#### [TASK OBJECTIVE]
Find every line below that contains the word "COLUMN" and copy it out.

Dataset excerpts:
---------------

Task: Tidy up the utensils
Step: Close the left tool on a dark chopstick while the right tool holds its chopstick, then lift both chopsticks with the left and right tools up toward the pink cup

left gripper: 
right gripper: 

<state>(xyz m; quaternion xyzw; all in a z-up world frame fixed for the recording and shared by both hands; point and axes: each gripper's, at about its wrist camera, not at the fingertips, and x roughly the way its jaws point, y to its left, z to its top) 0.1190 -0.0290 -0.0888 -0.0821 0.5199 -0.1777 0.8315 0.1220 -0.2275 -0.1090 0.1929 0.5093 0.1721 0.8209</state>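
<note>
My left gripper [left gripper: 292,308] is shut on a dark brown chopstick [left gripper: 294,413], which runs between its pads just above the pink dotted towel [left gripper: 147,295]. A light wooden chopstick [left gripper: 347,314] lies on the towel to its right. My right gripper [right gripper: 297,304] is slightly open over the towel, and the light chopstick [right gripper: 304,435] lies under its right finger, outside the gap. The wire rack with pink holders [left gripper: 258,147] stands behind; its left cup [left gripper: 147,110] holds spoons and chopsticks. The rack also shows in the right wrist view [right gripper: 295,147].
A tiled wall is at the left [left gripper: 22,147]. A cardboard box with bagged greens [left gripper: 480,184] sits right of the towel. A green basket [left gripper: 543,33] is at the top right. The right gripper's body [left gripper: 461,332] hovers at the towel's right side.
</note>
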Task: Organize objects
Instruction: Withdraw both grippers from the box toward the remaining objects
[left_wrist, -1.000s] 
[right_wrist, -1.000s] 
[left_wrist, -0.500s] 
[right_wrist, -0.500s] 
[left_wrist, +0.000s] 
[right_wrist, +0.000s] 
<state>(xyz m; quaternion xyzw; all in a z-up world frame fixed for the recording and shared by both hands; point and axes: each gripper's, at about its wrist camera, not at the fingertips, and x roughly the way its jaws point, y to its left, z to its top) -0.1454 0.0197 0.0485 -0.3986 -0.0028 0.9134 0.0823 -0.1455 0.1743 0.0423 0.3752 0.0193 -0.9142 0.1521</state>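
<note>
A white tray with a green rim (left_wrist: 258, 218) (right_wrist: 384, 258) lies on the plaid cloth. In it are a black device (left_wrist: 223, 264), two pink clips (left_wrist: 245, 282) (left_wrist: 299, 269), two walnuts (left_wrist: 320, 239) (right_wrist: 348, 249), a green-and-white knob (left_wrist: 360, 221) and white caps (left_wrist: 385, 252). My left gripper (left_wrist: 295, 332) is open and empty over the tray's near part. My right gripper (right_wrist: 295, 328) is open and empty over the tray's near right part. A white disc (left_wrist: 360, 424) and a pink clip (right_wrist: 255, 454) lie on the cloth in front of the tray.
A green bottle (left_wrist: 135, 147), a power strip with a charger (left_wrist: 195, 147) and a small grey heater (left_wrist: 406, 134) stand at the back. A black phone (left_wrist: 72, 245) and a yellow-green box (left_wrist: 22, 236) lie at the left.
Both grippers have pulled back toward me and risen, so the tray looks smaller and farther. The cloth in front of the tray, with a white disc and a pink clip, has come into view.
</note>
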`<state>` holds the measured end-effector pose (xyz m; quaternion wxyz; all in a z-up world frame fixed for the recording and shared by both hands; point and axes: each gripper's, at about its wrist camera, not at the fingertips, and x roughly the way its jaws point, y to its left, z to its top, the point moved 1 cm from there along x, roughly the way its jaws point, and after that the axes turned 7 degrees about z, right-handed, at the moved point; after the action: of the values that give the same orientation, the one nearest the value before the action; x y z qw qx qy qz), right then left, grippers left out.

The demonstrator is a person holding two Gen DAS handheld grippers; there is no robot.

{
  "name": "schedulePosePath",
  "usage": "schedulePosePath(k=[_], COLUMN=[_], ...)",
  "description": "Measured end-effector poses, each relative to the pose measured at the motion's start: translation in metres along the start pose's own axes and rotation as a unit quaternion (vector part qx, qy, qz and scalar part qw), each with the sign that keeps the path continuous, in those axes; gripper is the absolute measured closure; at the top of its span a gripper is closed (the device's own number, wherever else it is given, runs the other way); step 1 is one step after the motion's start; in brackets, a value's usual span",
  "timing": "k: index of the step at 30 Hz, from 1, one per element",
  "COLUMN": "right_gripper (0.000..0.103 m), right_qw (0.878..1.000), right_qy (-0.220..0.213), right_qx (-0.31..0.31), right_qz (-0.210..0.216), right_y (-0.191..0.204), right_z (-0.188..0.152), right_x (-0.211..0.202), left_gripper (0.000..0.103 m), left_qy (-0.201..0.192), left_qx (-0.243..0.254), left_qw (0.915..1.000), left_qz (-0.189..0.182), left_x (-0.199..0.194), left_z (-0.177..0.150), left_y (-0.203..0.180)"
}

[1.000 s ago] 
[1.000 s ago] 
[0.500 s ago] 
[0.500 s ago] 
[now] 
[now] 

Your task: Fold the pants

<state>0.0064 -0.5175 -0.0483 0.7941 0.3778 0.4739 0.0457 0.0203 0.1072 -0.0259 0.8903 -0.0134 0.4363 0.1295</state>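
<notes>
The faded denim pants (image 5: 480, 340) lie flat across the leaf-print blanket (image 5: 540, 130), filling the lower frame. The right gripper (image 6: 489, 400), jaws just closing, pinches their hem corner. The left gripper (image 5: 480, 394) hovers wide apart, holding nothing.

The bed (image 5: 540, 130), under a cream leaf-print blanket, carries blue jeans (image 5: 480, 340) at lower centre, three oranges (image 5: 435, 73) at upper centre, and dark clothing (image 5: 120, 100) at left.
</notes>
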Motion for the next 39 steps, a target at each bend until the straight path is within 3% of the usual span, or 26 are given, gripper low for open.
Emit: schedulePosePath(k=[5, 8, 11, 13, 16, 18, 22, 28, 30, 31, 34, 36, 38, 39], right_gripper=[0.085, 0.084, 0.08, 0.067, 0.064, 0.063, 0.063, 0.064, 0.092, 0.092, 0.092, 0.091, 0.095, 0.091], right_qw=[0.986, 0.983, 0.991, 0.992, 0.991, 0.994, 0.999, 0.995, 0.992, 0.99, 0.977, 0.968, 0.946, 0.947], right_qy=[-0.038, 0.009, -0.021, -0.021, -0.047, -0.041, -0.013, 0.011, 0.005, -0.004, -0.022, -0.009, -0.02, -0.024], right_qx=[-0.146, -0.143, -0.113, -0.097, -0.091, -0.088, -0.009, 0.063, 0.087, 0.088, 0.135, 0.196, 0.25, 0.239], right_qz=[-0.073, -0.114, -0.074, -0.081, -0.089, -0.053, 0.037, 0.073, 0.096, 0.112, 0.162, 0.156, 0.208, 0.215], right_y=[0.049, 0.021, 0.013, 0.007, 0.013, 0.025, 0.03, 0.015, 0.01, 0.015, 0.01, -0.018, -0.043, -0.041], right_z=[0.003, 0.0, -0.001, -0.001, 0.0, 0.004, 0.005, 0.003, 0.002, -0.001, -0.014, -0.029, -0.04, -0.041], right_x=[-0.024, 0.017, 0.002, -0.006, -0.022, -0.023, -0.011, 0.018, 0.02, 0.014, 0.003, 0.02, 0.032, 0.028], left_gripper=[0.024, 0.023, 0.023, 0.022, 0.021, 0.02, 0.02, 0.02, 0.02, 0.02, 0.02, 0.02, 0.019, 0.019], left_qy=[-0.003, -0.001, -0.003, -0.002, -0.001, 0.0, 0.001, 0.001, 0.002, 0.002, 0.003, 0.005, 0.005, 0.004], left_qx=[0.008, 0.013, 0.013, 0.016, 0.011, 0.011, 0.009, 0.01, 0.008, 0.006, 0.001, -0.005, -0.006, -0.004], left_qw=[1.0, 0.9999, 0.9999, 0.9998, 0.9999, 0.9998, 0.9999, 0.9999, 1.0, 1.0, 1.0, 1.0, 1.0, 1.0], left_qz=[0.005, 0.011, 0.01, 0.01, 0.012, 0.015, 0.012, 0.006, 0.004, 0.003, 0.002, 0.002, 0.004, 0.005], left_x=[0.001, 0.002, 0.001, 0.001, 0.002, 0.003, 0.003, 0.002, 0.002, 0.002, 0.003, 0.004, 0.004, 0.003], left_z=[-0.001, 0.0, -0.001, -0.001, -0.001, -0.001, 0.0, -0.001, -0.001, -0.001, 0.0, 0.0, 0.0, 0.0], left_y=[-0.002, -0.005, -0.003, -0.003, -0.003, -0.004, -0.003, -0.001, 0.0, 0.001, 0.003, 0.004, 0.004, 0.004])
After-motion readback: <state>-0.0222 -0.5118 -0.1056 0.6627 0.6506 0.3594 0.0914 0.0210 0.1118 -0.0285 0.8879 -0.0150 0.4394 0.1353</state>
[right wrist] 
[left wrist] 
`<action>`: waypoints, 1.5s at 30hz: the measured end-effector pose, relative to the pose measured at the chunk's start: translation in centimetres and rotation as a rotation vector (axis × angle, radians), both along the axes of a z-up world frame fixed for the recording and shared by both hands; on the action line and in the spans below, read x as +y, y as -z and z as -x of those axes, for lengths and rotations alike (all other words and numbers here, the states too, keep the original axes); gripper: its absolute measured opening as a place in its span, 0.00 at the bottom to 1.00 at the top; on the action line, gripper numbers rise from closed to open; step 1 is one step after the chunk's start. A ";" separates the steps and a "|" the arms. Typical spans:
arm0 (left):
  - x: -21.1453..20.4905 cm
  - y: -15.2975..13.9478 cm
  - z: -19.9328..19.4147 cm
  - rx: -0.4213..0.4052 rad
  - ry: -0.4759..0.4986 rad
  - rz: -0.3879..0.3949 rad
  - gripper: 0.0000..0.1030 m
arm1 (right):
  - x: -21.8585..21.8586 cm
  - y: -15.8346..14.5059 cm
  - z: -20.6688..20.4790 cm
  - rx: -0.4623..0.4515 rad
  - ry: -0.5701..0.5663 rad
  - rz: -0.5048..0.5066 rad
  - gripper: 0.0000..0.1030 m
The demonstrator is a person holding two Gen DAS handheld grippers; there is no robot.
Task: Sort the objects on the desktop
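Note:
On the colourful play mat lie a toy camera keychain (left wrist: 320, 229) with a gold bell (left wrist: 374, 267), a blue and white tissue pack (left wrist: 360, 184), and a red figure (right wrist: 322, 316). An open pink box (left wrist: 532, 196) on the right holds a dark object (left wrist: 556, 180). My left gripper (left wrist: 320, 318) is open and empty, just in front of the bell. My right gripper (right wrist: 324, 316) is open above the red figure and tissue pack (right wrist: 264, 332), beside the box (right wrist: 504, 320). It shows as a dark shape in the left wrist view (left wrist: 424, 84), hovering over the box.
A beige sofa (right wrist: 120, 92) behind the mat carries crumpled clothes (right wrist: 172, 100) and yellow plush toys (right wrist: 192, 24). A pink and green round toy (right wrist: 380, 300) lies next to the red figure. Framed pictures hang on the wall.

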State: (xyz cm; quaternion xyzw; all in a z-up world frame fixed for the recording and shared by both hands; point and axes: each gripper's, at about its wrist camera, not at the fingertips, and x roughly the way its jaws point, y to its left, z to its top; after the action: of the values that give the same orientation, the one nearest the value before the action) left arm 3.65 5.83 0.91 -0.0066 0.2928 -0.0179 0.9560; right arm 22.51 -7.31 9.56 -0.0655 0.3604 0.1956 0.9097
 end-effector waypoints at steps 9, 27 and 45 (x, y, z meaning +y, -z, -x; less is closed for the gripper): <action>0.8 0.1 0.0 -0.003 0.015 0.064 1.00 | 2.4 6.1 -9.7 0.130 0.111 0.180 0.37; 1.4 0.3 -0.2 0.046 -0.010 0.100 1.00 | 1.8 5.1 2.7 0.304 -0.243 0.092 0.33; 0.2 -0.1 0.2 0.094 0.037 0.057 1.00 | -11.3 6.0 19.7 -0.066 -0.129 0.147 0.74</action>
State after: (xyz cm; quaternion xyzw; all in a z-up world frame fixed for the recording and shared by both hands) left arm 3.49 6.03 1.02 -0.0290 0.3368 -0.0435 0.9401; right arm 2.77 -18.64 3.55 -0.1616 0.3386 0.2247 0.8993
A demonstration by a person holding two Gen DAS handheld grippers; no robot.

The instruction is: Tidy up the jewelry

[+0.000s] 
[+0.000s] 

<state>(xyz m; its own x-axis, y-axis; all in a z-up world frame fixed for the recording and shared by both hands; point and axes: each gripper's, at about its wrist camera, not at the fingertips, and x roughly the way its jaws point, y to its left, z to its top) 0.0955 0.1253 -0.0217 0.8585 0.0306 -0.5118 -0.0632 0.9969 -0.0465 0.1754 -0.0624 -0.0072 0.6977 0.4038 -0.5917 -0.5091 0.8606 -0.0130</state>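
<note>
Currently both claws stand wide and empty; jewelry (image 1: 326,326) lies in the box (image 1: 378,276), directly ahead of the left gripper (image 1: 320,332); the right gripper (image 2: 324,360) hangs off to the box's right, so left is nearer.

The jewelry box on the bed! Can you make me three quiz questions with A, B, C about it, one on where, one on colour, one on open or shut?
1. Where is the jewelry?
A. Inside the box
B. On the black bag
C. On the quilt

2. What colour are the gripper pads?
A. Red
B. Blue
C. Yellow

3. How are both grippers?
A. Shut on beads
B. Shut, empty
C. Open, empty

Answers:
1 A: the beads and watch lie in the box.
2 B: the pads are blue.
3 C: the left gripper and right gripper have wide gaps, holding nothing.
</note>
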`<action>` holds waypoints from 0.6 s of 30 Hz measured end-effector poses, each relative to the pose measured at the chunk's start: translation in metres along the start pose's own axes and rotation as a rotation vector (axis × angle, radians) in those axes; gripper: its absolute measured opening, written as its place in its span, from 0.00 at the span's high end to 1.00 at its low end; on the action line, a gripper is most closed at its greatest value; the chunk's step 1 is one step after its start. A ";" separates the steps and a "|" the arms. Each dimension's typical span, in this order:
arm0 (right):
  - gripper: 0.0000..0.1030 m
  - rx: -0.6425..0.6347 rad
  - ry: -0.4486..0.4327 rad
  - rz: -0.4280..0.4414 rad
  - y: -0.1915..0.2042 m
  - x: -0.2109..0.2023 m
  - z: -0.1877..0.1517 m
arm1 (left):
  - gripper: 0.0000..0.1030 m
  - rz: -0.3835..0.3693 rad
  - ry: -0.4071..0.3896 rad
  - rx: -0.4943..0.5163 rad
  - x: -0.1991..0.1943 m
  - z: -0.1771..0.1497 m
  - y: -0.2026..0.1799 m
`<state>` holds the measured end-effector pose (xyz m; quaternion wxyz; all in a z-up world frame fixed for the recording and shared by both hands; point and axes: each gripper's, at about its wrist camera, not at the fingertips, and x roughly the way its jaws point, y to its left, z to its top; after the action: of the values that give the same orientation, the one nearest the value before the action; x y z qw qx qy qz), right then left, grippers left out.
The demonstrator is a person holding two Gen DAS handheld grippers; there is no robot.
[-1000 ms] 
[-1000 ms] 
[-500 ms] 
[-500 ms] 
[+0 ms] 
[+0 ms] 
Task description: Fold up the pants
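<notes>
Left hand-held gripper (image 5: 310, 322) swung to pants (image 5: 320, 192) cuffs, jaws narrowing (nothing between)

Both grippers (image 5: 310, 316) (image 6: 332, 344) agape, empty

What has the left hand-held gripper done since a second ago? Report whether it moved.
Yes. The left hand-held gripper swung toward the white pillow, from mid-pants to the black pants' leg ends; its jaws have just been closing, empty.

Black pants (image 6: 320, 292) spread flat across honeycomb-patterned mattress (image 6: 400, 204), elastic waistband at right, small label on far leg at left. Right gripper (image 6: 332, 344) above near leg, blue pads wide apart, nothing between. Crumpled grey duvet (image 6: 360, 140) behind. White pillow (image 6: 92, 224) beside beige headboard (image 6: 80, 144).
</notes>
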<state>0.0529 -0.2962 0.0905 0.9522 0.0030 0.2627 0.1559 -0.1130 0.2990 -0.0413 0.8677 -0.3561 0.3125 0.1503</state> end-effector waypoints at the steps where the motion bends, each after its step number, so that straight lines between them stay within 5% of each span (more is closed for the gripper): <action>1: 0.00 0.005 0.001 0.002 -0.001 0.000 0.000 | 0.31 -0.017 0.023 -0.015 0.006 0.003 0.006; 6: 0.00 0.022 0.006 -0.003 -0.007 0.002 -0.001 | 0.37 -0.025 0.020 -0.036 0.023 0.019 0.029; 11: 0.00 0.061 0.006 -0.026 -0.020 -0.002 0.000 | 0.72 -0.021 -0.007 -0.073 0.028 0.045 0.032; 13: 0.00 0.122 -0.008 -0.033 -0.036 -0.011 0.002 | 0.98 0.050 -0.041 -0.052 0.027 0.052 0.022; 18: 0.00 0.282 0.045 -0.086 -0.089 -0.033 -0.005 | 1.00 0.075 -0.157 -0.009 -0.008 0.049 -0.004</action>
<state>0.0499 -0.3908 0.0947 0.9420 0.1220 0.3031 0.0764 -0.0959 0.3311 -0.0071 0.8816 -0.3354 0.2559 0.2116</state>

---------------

#### [TASK RESPONSE]
  "usage": "schedulePosePath(k=[_], COLUMN=[_], ...)",
  "COLUMN": "right_gripper (0.000..0.103 m), right_qw (0.878..1.000), right_qy (-0.220..0.213), right_qx (-0.31..0.31), right_qz (-0.210..0.216), right_y (-0.191..0.204), right_z (-0.188..0.152), right_x (-0.211..0.202), left_gripper (0.000..0.103 m), left_qy (-0.201..0.192), left_qx (-0.243..0.254), left_qw (0.915..1.000), left_qz (-0.189..0.182), left_x (-0.199..0.194), left_z (-0.177..0.150), left_y (-0.203..0.180)"

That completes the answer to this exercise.